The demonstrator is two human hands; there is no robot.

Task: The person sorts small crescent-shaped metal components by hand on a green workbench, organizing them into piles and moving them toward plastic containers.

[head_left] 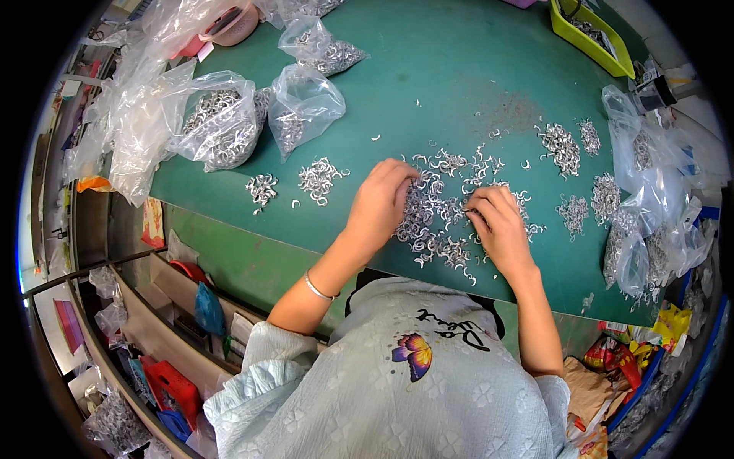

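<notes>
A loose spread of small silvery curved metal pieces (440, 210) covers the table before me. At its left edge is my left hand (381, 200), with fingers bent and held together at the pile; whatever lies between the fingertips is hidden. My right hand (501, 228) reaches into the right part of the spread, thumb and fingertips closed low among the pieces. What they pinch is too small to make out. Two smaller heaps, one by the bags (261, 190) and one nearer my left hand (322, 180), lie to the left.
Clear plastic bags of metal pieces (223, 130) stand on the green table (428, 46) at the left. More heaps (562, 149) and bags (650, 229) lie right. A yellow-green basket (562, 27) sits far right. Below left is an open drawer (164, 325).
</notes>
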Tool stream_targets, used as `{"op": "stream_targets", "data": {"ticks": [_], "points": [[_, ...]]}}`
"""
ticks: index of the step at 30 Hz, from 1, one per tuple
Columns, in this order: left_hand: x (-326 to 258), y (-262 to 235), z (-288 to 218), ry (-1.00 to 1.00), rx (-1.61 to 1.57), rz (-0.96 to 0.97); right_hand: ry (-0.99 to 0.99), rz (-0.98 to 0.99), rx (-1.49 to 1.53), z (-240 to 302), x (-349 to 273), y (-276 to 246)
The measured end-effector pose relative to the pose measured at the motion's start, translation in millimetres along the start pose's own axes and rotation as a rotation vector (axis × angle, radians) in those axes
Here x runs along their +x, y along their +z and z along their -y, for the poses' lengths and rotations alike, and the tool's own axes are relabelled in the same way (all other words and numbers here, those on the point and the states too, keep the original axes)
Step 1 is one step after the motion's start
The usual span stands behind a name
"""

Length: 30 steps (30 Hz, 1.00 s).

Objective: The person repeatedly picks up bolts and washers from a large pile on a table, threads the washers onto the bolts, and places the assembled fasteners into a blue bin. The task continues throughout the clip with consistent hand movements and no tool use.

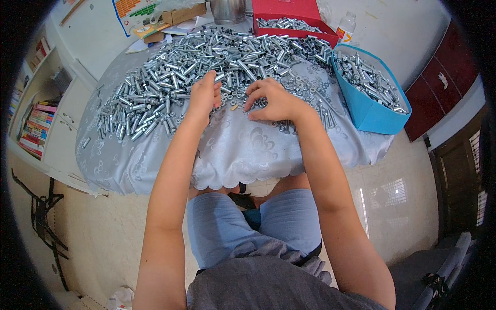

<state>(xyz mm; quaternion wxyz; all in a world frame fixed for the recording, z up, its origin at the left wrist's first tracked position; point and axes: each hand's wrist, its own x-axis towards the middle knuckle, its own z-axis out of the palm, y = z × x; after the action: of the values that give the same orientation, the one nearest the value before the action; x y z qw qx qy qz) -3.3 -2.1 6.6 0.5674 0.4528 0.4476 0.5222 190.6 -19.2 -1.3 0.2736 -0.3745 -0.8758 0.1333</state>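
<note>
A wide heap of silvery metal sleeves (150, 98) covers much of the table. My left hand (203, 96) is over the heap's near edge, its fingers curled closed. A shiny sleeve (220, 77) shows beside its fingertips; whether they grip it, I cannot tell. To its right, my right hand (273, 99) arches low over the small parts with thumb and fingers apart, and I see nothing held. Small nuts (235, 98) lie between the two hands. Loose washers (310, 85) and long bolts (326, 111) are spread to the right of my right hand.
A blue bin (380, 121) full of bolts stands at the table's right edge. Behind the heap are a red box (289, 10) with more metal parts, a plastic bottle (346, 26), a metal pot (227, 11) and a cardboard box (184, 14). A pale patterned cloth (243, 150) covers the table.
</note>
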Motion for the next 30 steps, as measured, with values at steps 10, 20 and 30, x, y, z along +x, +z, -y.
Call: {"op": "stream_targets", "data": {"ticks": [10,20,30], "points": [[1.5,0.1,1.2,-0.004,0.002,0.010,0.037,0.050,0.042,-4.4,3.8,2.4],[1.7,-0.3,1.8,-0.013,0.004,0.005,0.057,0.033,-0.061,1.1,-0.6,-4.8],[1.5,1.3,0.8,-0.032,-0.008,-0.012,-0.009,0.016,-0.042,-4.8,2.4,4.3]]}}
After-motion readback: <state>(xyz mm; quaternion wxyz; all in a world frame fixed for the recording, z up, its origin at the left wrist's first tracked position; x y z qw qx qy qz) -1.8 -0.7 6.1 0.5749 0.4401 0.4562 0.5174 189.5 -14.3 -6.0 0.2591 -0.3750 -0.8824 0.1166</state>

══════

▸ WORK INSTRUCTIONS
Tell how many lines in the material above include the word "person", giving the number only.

▸ TASK ANSWER
2